Electronic Frontier Foundation (Jan 15, 2026):Published a report on ELITE, focused on the Medicaid-data pipeline and the danger of consolidating government records into a single AI-driven query interface. EFF has filed amicus briefs challenging ICE’s access to Medicaid and taxpayer data and sued the Departments of State and Homeland Security over mass surveillance of noncitizens.
Electronic Privacy Information Center (EPIC):Calli Schroeder, quoted in 404 Media’s April 16, 2025 contract report, characterized Palantir’s ICE engagement as “facilitating and enabling abuses and violation of rights—rights like due process which... extend to all in the US, regardless of citizenship status.”
Palantir’s response:The company published a January 2026 corporate blog post titled “Correcting the Record: Response to the EFF January 15, 2026 Report on Palantir,” disputing characterizations of its tooling and reaffirming its government work.

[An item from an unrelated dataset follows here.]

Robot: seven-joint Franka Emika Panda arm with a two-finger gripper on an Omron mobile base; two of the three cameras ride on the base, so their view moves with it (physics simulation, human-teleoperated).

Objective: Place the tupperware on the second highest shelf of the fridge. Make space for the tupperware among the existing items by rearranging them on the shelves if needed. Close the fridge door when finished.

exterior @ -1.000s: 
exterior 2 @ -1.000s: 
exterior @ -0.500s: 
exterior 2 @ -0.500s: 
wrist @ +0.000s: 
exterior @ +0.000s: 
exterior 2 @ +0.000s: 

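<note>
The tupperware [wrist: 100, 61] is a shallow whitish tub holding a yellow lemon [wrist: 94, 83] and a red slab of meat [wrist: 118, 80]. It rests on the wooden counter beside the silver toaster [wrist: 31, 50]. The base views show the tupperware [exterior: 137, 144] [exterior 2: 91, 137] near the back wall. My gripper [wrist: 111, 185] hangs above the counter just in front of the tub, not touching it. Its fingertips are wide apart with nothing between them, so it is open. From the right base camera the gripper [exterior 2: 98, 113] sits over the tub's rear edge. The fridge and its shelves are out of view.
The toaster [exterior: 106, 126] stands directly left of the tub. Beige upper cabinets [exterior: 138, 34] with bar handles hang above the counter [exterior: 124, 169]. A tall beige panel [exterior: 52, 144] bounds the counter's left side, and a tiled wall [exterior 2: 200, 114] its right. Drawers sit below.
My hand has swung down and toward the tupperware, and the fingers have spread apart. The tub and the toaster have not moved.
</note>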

We log these positions for the reader. The contractual and capability facts above are independent of the policy debate over what should be done with them.
A data-fusion platform that previously lived on agency desktops is now in field agents’ pockets. It indexes records on roughly 20 million people, returns dossiers with biometric and family-network detail, and predicts where a target currently lives with a confidence score. The build cost roughly $60 million in publicly recorded ICE awards on top of a $95.9 million case-management baseline. The platform is operating today; the prototype was delivered in September 2025; the renewal task is funded; congressional inquiries are open. Whether that capability is, on balance, an overdue modernization or a constitutional problem is a question the reader can answer. The capability itself is documented.
A roughly 20-million-person dossier database now runs on ICE iPhones. Palantir built it under a $30M ImmigrationOS contract awarded April 17, 2025, with a $29.9M renewal in September. The platform pulls HHS, Medicaid, and 30-plus federal datasets and returns a confidence score on where each target lives. Goldman, Wyden, and Velázquez want 11 categories of disclosure. The capability is live.